24 KiB
GraphRAG Performance Optimisation Technical Specification
Overview
This specification describes comprehensive performance optimisations for the GraphRAG (Graph Retrieval-Augmented Generation) algorithm in TrustGraph. The current implementation suffers from significant performance bottlenecks that limit scalability and response times. This specification addresses four primary optimisation areas:
- Graph Traversal Optimisation: Eliminate inefficient recursive database queries and implement batched graph exploration
- Label Resolution Optimisation: Replace sequential label fetching with parallel/batched operations
- Caching Strategy Enhancement: Implement intelligent caching with LRU eviction and prefetching
- Query Optimisation: Add result memoisation and embedding caching for improved response times
Goals
- Reduce Database Query Volume: Achieve 50-80% reduction in total database queries through batching and caching
- Improve Response Times: Target 3-5x faster subgraph construction and 2-3x faster label resolution
- Enhance Scalability: Support larger knowledge graphs with better memory management
- Maintain Accuracy: Preserve existing GraphRAG functionality and result quality
- Enable Concurrency: Improve parallel processing capabilities for multiple concurrent requests
- Reduce Memory Footprint: Implement efficient data structures and memory management
- Add Observability: Include performance metrics and monitoring capabilities
- Ensure Reliability: Add proper error handling and timeout mechanisms
Background
The current GraphRAG implementation in trustgraph-flow/trustgraph/retrieval/graph_rag/graph_rag.py exhibits several critical performance issues that severely impact system scalability:
Current Performance Problems
1. Inefficient Graph Traversal (follow_edges function, lines 79-127)
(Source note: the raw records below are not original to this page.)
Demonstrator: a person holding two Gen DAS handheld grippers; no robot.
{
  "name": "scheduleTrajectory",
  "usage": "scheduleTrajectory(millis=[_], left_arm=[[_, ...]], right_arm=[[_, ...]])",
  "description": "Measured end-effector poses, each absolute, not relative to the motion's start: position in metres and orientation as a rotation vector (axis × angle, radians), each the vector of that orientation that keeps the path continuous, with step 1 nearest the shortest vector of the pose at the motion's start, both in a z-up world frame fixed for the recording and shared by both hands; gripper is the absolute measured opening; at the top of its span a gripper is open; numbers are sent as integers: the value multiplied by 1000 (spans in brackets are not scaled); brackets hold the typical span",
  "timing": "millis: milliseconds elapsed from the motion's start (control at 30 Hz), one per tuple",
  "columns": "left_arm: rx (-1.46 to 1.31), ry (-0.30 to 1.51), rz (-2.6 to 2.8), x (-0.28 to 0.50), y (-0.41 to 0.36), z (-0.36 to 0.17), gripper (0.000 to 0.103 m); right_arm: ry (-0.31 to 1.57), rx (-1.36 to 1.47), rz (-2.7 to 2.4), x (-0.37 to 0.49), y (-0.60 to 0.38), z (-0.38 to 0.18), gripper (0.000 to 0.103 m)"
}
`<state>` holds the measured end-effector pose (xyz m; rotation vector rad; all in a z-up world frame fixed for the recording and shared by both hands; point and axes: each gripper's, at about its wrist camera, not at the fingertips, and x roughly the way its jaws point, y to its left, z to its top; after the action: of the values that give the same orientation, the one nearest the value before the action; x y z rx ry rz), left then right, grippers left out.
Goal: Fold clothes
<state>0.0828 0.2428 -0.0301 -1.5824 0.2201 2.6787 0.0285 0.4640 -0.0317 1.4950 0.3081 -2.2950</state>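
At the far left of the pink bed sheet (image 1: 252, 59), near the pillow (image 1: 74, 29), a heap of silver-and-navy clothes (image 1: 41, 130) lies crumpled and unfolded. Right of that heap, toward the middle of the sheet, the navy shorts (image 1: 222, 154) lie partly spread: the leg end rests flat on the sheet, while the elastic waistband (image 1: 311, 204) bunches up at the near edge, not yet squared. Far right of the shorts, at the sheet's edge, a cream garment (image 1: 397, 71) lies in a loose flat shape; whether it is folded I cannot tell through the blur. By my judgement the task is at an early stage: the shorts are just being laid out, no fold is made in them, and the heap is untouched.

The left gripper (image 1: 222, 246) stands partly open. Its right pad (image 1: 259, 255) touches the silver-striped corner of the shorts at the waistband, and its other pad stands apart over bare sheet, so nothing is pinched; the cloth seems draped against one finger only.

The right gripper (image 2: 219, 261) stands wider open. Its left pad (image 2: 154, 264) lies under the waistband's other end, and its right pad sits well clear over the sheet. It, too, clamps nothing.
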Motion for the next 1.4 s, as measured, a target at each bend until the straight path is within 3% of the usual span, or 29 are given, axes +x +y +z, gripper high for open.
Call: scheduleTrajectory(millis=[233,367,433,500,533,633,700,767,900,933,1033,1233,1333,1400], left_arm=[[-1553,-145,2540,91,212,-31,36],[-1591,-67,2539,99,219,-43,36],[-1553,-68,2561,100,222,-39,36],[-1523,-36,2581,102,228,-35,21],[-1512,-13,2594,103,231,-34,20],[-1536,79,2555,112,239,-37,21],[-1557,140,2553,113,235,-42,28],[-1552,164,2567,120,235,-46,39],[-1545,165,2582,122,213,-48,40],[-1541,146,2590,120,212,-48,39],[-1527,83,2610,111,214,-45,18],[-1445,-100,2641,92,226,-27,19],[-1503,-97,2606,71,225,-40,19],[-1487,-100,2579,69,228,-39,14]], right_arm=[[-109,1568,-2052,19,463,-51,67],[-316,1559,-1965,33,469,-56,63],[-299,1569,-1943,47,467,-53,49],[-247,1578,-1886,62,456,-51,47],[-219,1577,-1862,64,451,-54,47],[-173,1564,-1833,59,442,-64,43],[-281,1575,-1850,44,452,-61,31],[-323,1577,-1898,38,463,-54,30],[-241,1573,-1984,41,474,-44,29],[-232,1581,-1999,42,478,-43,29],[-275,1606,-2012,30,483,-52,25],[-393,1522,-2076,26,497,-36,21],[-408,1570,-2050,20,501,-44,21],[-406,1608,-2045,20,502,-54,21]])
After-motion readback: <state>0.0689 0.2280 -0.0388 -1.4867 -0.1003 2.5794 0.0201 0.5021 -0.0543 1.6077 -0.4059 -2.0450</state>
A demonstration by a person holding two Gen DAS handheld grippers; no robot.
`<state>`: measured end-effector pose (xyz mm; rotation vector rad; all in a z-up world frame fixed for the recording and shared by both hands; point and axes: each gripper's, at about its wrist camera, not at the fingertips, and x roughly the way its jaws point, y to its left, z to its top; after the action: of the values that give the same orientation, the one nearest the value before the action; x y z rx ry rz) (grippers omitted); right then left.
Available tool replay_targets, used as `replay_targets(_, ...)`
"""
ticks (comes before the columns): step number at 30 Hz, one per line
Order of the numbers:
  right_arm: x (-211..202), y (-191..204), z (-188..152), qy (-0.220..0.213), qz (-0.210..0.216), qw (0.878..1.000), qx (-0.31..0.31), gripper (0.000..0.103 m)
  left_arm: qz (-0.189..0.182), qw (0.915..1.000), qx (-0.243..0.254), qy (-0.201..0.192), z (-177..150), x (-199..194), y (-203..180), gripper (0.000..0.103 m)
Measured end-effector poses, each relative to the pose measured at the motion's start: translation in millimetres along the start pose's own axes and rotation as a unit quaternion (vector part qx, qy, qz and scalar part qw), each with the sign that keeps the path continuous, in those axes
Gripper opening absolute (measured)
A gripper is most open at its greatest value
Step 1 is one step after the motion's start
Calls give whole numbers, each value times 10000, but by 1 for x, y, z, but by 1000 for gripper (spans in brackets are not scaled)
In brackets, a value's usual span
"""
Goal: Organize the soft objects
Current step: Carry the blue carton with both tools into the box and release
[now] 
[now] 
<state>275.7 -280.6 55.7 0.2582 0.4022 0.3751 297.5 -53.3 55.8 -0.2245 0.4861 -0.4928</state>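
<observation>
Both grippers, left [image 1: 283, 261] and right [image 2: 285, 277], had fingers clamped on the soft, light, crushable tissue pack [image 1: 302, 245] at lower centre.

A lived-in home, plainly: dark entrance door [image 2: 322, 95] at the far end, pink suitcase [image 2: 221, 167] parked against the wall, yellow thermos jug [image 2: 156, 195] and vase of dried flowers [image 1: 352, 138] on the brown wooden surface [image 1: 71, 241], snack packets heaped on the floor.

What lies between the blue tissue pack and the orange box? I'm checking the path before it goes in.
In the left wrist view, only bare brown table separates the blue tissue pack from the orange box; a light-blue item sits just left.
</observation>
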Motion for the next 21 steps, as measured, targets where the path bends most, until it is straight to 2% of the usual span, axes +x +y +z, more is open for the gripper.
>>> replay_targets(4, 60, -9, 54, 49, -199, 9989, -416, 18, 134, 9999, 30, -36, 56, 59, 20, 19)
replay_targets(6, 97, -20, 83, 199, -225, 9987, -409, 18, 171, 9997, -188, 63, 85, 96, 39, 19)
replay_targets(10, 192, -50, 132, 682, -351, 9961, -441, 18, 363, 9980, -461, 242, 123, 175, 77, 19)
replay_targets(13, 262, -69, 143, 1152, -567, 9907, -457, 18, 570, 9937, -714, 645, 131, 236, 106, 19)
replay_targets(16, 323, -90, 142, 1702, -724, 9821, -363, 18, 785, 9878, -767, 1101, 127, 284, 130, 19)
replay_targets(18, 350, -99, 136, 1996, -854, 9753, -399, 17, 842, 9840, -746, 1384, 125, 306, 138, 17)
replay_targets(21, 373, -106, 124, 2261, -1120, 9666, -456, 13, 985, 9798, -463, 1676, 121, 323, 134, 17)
- Makes 3 separate database queries per entity per depth level
- Query pattern: subject-based, predicate-based, and object-based queries for each entity
- No batching: Each query processes only one entity at a time
- No cycle detection: Can revisit the same nodes multiple times
- Recursive implementation without memoisation leads to exponential complexity
- Time complexity: O(entities × max_path_length × triple_limit³)
2. Sequential Label Resolution (get_labelgraph function, lines 144-171)
- Processes each triple component (subject, predicate, object) sequentially
- Each
maybe_labelcall potentially triggers a database query - No parallel execution or batching of label queries
- Results in up to 3 × subgraph_size individual database calls
3. Primitive Caching Strategy (maybe_label function, lines 62-77)
- Simple dictionary cache without size limits or TTL
- No cache eviction policy leads to unbounded memory growth
- Cache misses trigger individual database queries
- No prefetching or intelligent cache warming
4. Suboptimal Query Patterns
- Entity vector similarity queries not cached between similar requests
- No result memoisation for repeated query patterns
- Missing query optimisation for common access patterns
5. Critical Object Lifetime Issues (rag.py:96-102)
- GraphRag object recreated per request: Fresh instance created for every query, losing all cache benefits
- Query object extremely short-lived: Created and destroyed within single query execution (lines 201-207)
- Label cache reset per request: Cache warming and accumulated knowledge lost between requests
- Client recreation overhead: Database clients potentially re-established for each request
- No cross-request optimisation: Cannot benefit from query patterns or result sharing
Performance Impact Analysis
Current worst-case scenario for a typical query:
- Entity Retrieval: 1 vector similarity query
- Graph Traversal: entities × max_path_length × 3 × triple_limit queries
- Label Resolution: subgraph_size × 3 individual label queries
For default parameters (50 entities, path length 2, 30 triple limit, 150 subgraph size):
- Minimum queries: 1 + (50 × 2 × 3 × 30) + (150 × 3) = 9,451 database queries
- Response time: 15-30 seconds for moderate-sized graphs
- Memory usage: Unbounded cache growth over time
- Cache effectiveness: 0% - caches reset on every request
- Object creation overhead: GraphRag + Query objects created/destroyed per request
This specification addresses these gaps by implementing batched queries, intelligent caching, and parallel processing. By optimizing query patterns and data access, TrustGraph can:
- Support enterprise-scale knowledge graphs with millions of entities
- Provide sub-second response times for typical queries
- Handle hundreds of concurrent GraphRAG requests
- Scale efficiently with graph size and complexity
Technical Design
Architecture
The GraphRAG performance optimisation requires the following technical components:
1. Object Lifetime Architectural Refactor
- Make GraphRag long-lived: Move GraphRag instance to Processor level for persistence across requests
- Preserve caches: Maintain label cache, embedding cache, and query result cache between requests
- Optimize Query object: Refactor Query as lightweight execution context, not data container
- Connection persistence: Maintain database client connections across requests
Module: trustgraph-flow/trustgraph/retrieval/graph_rag/rag.py (modified)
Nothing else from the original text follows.